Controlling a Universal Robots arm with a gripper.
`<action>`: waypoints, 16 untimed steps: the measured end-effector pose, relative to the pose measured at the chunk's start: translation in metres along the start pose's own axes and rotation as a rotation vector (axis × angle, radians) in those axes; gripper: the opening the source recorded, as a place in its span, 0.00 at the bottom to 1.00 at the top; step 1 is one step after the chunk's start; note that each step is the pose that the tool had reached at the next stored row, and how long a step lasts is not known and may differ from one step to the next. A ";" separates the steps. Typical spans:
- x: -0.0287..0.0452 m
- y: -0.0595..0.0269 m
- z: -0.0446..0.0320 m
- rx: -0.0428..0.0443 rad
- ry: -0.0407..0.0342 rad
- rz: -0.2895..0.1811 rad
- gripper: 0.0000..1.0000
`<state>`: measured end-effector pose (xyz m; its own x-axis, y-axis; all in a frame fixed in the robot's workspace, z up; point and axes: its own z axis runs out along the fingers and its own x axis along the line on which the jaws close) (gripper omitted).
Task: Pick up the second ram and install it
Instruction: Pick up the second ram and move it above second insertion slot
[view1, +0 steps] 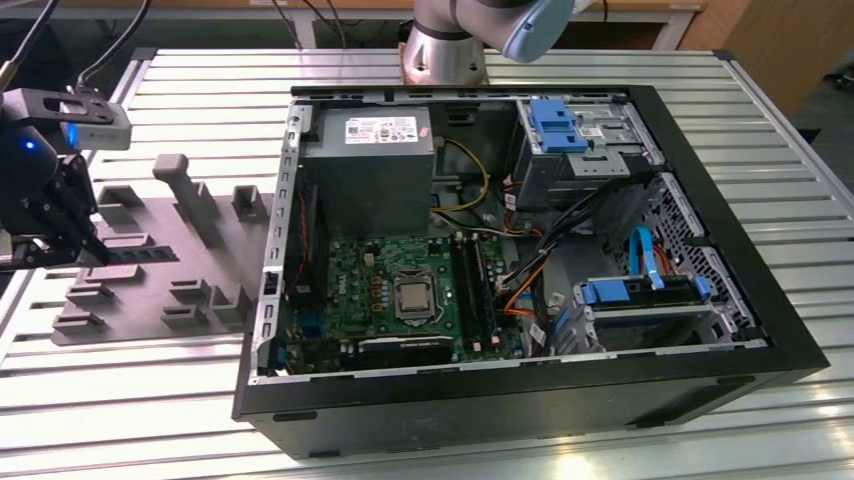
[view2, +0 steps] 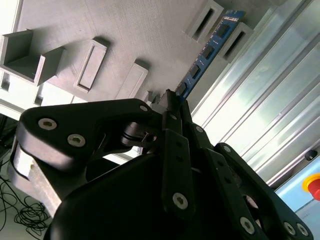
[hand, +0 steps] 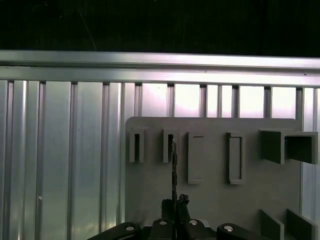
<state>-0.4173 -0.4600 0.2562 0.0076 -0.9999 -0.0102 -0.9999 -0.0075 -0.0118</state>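
The second ram (view2: 207, 47) is a dark blue board with black chips. It reaches from my fingertips to a slot of the grey holder plate (view2: 115, 30). In the first wrist view the second ram (hand: 173, 165) shows edge-on, its far end at a slot of the holder plate (hand: 215, 200). My gripper (view2: 170, 97) (hand: 175, 204) is shut on the stick's near end. In the exterior view my gripper (view1: 94, 253) hangs over the holder plate (view1: 174, 270) at that view's left, well away from the motherboard (view1: 387, 290) and its long black sockets (view1: 475, 290).
The open computer case (view1: 534, 400) lies on the slatted metal table (view1: 801, 200), with a power supply (view1: 371, 165), blue drive brackets (view1: 627, 295) and loose cables inside. The arm's base (view1: 447, 50) stands behind the case. A red stop button (view2: 314, 184) sits off the table edge.
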 end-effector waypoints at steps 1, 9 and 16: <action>0.0000 0.0000 -0.0003 0.0000 0.0000 0.000 0.14; 0.0000 0.0000 -0.0021 0.0000 0.0000 0.000 0.14; -0.0001 0.0000 -0.0054 -0.0001 0.0000 0.000 0.14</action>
<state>-0.4173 -0.4600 0.2616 0.0075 -0.9999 -0.0101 -0.9999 -0.0074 -0.0117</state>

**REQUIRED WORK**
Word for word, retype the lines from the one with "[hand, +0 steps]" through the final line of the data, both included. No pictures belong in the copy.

**EXERCISE RESPONSE**
[hand, +0 steps] 
<state>-0.4173 -0.4600 0.2562 0.0076 -0.9999 -0.0102 -0.9999 -0.0075 -0.0118</state>
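The second ram (view2: 207, 47) is a dark blue board with black chips. It reaches from my fingertips to a slot of the grey holder plate (view2: 115, 30). In the first wrist view the second ram (hand: 173, 165) shows edge-on, its far end at a slot of the holder plate (hand: 215, 200). My gripper (view2: 170, 97) (hand: 175, 204) is shut on the stick's near end. In the exterior view my gripper (view1: 94, 253) hangs over the holder plate (view1: 174, 270) at that view's left, well away from the motherboard (view1: 387, 290) and its long black sockets (view1: 475, 290).
The open computer case (view1: 534, 400) lies on the slatted metal table (view1: 801, 200), with a power supply (view1: 371, 165), blue drive brackets (view1: 627, 295) and loose cables inside. The arm's base (view1: 447, 50) stands behind the case. A red stop button (view2: 314, 184) sits off the table edge.
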 end-effector waypoints at steps 1, 9 and 16: <action>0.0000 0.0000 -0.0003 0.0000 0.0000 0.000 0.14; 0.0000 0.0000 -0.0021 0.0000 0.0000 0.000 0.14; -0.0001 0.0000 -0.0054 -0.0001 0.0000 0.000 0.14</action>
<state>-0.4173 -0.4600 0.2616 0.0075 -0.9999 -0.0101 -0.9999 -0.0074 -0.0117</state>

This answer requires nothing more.